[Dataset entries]
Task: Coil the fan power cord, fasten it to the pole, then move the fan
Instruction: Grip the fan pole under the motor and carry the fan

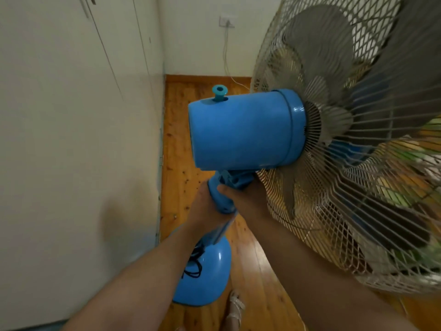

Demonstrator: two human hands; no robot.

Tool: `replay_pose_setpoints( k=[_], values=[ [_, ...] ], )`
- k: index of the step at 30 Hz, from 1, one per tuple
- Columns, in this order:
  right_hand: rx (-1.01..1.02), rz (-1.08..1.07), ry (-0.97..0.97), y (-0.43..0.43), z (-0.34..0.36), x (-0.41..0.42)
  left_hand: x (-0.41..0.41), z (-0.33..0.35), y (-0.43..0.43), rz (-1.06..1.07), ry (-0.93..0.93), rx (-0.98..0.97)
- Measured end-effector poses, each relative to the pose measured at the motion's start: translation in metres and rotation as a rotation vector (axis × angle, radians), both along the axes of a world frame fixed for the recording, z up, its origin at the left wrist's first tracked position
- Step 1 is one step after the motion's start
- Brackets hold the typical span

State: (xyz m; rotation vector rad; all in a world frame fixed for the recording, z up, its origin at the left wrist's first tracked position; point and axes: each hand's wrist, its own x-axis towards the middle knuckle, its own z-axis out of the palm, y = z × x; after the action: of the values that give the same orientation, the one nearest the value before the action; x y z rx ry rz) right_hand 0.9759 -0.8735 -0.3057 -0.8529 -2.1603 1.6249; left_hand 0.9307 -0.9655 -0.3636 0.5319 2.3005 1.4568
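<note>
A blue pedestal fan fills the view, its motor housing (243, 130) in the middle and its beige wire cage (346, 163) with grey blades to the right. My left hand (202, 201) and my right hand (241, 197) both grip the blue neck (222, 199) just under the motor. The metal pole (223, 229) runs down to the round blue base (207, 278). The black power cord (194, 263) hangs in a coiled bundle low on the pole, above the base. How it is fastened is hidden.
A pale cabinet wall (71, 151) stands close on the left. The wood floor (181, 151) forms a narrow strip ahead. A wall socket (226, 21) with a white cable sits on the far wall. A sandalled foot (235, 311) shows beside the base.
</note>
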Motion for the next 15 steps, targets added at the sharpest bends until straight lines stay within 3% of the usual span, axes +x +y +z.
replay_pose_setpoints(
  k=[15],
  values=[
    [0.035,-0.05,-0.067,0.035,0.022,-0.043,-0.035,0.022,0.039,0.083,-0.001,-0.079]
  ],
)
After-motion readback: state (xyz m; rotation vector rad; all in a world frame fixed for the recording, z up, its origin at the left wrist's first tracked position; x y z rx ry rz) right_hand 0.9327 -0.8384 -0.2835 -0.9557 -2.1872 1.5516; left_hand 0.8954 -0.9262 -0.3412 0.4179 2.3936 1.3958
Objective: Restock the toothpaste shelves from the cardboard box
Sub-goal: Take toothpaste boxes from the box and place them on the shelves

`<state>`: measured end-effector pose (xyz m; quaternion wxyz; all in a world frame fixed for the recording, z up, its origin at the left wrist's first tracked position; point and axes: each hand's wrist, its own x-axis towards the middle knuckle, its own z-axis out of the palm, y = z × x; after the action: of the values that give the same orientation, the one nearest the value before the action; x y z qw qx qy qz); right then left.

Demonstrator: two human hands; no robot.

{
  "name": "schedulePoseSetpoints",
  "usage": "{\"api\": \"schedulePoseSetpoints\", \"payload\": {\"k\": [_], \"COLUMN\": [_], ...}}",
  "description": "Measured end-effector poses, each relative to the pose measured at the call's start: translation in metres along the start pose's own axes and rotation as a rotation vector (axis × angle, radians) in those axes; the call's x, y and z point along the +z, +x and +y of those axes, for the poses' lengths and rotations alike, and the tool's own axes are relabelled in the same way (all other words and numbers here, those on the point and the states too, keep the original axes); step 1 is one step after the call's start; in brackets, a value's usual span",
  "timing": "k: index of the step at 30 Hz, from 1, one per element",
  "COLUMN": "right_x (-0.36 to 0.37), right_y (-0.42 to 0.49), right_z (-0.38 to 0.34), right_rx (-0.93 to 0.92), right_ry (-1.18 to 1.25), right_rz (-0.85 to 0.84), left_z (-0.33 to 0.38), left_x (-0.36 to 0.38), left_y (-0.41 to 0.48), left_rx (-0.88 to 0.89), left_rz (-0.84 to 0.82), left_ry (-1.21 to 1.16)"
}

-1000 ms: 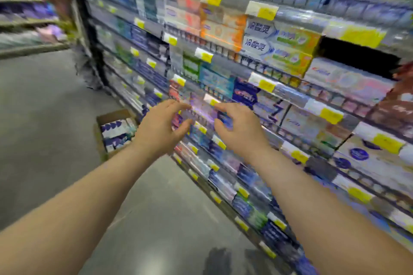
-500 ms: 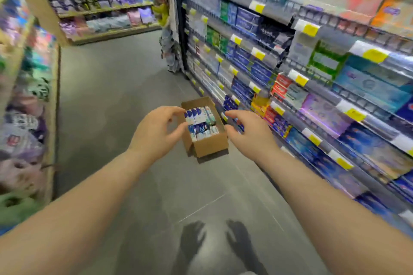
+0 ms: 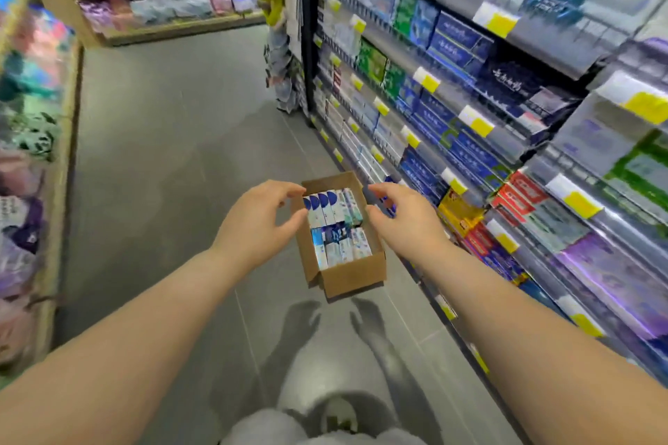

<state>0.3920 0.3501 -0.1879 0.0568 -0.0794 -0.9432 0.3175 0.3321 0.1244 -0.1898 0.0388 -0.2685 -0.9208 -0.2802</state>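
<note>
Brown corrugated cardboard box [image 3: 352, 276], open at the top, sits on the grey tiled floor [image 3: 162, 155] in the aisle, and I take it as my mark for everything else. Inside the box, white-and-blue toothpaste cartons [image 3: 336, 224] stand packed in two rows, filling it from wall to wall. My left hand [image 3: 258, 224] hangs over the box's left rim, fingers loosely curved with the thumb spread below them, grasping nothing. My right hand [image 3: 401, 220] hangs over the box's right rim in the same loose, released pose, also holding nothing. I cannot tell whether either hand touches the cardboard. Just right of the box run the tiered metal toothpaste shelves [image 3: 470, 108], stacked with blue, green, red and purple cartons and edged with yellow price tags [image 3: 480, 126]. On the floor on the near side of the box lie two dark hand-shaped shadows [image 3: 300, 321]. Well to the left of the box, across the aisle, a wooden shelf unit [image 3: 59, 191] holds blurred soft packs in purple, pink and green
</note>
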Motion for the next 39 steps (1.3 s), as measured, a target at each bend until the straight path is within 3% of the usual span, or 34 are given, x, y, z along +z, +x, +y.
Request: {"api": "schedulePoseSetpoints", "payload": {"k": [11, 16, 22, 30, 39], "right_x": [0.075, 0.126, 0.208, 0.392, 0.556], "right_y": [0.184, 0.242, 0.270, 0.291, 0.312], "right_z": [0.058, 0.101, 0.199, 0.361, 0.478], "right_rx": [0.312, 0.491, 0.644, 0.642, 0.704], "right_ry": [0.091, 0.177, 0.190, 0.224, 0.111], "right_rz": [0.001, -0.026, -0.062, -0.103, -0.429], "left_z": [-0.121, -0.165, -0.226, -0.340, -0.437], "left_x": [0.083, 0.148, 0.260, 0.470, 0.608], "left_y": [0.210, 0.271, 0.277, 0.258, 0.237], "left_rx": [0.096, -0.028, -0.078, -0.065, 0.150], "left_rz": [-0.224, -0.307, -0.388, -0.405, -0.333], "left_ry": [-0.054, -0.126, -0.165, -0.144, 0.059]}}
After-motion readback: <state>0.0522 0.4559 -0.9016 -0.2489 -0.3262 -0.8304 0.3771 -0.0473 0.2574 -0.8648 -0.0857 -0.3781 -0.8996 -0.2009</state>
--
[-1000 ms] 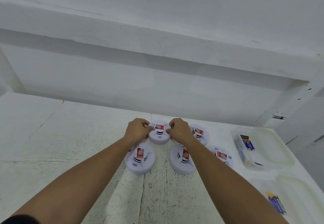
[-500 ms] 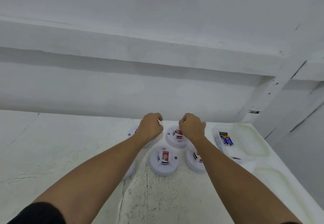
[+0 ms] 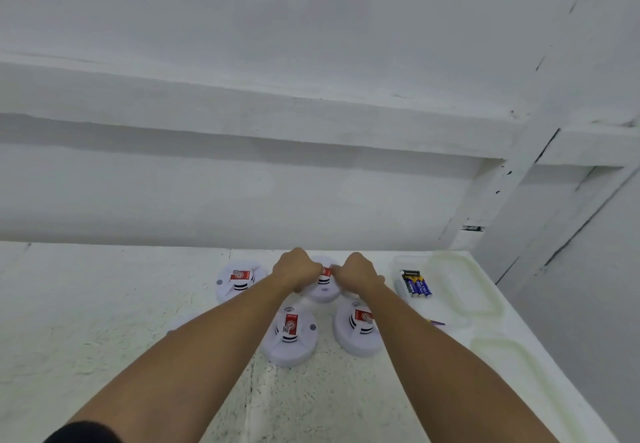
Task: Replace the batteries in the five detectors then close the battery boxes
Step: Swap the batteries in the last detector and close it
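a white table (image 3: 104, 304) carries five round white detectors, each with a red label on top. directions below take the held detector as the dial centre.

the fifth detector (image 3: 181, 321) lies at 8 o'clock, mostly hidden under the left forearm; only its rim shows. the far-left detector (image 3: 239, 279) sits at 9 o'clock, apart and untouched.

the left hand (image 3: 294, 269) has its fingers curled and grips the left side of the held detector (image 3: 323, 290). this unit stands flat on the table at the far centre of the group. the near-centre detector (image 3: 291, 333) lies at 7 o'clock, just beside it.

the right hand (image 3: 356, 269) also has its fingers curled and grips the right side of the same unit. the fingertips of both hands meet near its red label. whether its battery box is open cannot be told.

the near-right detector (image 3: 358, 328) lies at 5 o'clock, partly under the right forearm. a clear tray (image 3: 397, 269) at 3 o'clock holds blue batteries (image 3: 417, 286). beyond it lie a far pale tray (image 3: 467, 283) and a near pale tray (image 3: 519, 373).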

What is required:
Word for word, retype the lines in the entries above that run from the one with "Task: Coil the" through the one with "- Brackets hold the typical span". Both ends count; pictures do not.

Exercise output:
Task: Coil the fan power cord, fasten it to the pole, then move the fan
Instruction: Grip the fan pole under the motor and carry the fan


Demonstrator: two human hands; no robot.

Tool: `replay_pose_setpoints( k=[_], values=[ [_, ...] ], )`
- k: index of the step at 30 Hz, from 1, one per tuple
- Columns, in this order:
  right_hand: rx (-1.01..1.02), rz (-1.08..1.07), ry (-0.97..0.97), y (-0.43..0.43), z (-0.34..0.36), x (-0.41..0.42)
  left_hand: x (-0.41..0.41), z (-0.33..0.35), y (-0.43..0.43), rz (-1.06..1.07), ry (-0.93..0.93), rx (-0.98..0.97)
- Measured end-effector poses, each relative to the pose measured at the motion's start: translation in metres and rotation as a rotation vector (axis × angle, radians), both along the axes of a world frame fixed for the recording, z up, its origin at the left wrist's first tracked position
- Step 1 is one step after the motion's start
- Brackets hold the typical span

Work on this exercise has been completed.